26.10.2015 • 20:09 Uhr / 2 Minuten Lesezeit
Am Zeitplan für den Verkauf der Regionalfluglinie InterSky soll sich nichts ändern. Foto: Intersky
Am Zeitplan für den Verkauf der Regionalfluglinie InterSky soll sich nichts ändern. Foto: Intersky

InterSky muss sich vor dem 3. November nicht fürchten. Das Verkehrsministerium relativiert Spekulationen.

Bregenz, Wien. (VN-sca) Das österreichische Verkehrsministerium prüft derzeit die finanzielle Lage der InterSky. Denn nur mit der Air Operator Certificate (AOC) genannten Betriebsgenehmigung dürfen die Flieger der Vorarlberger Fluglinie (und natürlich aller anderen in Österreich domizilierten Fluglinien) abheben.

„Das ist eine standardmäßige Überprüfung des Ministeriums, weil die Airline verkauft werden soll“, erklärt die Sprecherin des Ministeriums, Andrea Heigl, die Überprüfung. Das Unternehmen InterSky und der allfällige Käufer der Linie haben noch einige Wochen Zeit, um die Unterlagen einzureichen. Das Datum 3. November als letzte Möglichkeit, einem Grounding zu entgehen, sei jedenfalls nicht richtig. „Diesen Termin können wir nicht bestätigen“, so Heigl.

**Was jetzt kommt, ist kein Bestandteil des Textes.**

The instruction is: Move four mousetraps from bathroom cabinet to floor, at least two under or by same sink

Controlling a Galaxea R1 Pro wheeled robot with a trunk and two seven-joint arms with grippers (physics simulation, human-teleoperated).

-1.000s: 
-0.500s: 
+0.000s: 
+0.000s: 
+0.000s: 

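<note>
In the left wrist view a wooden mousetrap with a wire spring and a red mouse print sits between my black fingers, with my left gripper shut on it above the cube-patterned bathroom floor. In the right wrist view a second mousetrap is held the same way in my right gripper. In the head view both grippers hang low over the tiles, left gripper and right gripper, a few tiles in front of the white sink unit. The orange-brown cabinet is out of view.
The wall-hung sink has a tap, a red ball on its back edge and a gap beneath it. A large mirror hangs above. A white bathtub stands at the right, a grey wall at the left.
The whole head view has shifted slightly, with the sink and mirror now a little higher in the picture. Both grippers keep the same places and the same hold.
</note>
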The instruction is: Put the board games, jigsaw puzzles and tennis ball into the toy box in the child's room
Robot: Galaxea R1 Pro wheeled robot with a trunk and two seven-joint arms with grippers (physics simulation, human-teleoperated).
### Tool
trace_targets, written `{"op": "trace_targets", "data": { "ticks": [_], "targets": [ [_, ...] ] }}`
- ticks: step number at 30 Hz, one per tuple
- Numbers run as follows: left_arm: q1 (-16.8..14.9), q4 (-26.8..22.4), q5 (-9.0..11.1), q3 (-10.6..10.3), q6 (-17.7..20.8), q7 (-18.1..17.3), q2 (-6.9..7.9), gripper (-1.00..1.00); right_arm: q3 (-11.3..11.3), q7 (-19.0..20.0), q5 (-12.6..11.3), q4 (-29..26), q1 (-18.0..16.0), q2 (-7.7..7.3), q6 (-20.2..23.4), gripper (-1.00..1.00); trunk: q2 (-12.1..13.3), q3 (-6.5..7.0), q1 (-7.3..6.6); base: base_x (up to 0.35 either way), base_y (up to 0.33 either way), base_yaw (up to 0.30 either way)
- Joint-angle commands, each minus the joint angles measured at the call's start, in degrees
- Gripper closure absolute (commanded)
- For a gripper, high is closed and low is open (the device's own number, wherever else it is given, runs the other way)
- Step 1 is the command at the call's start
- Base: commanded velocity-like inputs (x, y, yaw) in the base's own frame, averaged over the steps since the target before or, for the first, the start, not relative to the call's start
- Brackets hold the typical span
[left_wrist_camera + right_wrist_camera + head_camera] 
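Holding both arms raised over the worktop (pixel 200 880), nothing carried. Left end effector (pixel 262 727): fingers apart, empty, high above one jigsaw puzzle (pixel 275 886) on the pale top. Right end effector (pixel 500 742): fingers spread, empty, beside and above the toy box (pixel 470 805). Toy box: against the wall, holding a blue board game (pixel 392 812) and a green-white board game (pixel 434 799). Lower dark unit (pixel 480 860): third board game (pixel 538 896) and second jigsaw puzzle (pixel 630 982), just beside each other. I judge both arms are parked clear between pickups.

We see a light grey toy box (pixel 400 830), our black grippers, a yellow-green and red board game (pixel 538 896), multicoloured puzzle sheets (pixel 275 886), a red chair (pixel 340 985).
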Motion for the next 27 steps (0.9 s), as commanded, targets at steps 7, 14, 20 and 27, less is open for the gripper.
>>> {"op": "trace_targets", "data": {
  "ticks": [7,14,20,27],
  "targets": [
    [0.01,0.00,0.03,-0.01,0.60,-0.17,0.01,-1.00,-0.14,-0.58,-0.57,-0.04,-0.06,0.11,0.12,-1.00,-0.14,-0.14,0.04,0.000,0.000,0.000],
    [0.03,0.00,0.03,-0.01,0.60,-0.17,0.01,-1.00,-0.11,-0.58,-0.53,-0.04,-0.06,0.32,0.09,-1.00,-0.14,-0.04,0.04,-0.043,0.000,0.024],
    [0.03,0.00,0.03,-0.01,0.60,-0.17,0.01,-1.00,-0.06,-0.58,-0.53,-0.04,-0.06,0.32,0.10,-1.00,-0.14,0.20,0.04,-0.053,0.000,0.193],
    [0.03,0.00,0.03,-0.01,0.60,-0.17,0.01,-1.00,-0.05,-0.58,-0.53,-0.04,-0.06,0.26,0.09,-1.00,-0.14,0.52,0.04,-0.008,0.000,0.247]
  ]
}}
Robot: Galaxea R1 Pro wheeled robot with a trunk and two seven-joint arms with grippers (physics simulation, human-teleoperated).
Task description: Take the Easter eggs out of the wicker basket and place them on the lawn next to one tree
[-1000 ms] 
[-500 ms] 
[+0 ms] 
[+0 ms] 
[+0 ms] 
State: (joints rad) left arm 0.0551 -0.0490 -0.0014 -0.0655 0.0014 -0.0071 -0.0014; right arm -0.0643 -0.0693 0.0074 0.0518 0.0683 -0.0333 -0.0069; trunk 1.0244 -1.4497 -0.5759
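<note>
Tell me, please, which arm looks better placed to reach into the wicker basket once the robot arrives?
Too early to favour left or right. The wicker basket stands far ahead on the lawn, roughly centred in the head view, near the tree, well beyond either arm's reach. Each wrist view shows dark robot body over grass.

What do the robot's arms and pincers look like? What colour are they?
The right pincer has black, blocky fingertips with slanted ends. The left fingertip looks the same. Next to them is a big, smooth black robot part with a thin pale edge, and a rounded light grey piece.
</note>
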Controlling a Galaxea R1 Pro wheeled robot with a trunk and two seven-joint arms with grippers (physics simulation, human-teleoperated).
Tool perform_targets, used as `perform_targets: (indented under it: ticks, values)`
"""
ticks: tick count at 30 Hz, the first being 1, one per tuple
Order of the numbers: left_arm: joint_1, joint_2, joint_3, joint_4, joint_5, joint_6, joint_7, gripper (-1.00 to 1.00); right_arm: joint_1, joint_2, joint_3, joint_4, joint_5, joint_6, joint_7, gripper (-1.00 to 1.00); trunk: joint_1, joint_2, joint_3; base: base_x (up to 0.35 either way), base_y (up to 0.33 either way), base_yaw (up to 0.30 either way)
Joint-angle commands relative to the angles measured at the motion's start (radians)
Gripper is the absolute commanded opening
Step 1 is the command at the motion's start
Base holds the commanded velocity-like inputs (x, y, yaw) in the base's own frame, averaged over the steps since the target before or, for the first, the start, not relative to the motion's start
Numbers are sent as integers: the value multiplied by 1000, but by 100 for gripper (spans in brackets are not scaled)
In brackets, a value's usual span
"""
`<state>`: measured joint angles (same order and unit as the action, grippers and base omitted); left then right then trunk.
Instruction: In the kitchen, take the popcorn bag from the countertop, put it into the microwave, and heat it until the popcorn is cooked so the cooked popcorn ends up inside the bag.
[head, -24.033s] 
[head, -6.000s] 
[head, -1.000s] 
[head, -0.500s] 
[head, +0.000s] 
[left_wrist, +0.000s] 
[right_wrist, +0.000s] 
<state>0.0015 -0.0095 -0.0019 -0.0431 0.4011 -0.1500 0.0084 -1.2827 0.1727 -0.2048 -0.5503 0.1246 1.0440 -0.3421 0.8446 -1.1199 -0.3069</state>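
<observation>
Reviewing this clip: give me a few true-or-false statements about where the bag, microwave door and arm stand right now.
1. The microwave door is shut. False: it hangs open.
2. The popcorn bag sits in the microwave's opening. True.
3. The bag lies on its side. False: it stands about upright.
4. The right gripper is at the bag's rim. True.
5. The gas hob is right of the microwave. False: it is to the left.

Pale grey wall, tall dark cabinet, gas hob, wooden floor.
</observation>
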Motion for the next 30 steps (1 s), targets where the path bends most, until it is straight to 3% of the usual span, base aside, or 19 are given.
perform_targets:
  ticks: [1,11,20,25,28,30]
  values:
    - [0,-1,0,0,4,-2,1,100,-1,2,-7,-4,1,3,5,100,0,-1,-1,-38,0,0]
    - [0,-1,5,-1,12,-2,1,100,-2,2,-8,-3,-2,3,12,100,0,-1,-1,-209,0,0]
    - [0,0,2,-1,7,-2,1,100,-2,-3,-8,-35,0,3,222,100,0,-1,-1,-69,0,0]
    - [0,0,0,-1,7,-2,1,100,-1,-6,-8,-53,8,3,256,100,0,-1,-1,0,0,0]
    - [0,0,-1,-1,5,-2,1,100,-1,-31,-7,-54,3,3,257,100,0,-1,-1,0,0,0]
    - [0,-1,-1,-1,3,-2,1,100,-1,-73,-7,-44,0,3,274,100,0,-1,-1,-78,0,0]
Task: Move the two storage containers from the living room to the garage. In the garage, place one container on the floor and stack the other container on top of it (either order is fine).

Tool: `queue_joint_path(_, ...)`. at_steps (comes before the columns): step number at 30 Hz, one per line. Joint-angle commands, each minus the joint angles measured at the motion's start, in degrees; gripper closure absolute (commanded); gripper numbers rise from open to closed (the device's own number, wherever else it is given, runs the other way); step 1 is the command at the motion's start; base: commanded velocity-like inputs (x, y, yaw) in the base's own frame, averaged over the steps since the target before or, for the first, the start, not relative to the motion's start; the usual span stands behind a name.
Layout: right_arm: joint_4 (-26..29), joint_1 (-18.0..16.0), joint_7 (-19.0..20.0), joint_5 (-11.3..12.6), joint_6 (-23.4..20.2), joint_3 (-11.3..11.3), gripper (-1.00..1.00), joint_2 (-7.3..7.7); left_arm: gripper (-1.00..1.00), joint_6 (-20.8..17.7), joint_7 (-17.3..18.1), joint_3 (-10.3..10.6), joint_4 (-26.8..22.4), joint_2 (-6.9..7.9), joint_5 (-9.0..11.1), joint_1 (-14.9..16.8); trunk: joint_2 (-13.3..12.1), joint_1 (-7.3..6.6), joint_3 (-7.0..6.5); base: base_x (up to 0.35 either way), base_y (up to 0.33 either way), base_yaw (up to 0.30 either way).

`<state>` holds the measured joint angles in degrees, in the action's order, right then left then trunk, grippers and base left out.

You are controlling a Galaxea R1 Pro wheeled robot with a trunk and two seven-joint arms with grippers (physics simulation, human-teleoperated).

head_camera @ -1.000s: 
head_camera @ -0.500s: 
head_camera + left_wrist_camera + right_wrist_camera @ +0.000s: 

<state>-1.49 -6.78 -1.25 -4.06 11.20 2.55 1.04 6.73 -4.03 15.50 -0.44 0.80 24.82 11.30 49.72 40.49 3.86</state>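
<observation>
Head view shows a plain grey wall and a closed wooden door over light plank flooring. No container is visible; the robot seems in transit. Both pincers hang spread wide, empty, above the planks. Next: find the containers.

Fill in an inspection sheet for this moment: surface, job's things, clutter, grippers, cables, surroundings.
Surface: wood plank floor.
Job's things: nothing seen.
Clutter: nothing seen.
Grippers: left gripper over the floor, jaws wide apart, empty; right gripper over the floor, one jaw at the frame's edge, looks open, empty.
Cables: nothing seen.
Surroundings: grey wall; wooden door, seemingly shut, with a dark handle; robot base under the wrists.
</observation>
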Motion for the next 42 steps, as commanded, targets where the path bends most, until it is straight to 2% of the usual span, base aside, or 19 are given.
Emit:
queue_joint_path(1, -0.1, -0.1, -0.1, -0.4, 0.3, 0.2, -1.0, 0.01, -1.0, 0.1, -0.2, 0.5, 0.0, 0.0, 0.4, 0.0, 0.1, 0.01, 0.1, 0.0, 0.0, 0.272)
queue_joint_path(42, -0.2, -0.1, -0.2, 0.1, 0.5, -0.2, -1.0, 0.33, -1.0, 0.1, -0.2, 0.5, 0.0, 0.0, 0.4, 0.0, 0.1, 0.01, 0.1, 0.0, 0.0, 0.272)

Es sei Aufgabe des Ministeriums, bei einem solchen Verkauf zu prüfen, ob der Käufer und die Fluglinie einen langfristigen Plan zur Finanzierung vorlegen können. Das sei man den Flughäfen und auch den Fluggästen schuldig, die langfristige Planungssicherheit bräuchten, heißt es weiter aus dem Ministerium.

„Störmanöver sind Usus“

Am Zeitplan für den Verkauf der Fluglinie ändert sich nichts: In den nächsten zwei Wochen werde der Deal mit dem neuen Investor unter Dach und Fach sein, erklärt Geschäftsführerin Renate Moser gegenüber den VN. Die Spekulationen haben die Sache nicht leichter gemacht, aber inzwischen seien solche „Störmanöver während Verkaufsprozessen fast schon Usus“, so die Gründerin der Fluglinie. An den Eckdaten habe sich nichts geändert: Man sei mit dem Investor in sehr konkreten Verhandlungen, der Kaufpreis liege bei rund fünf Millionen Euro.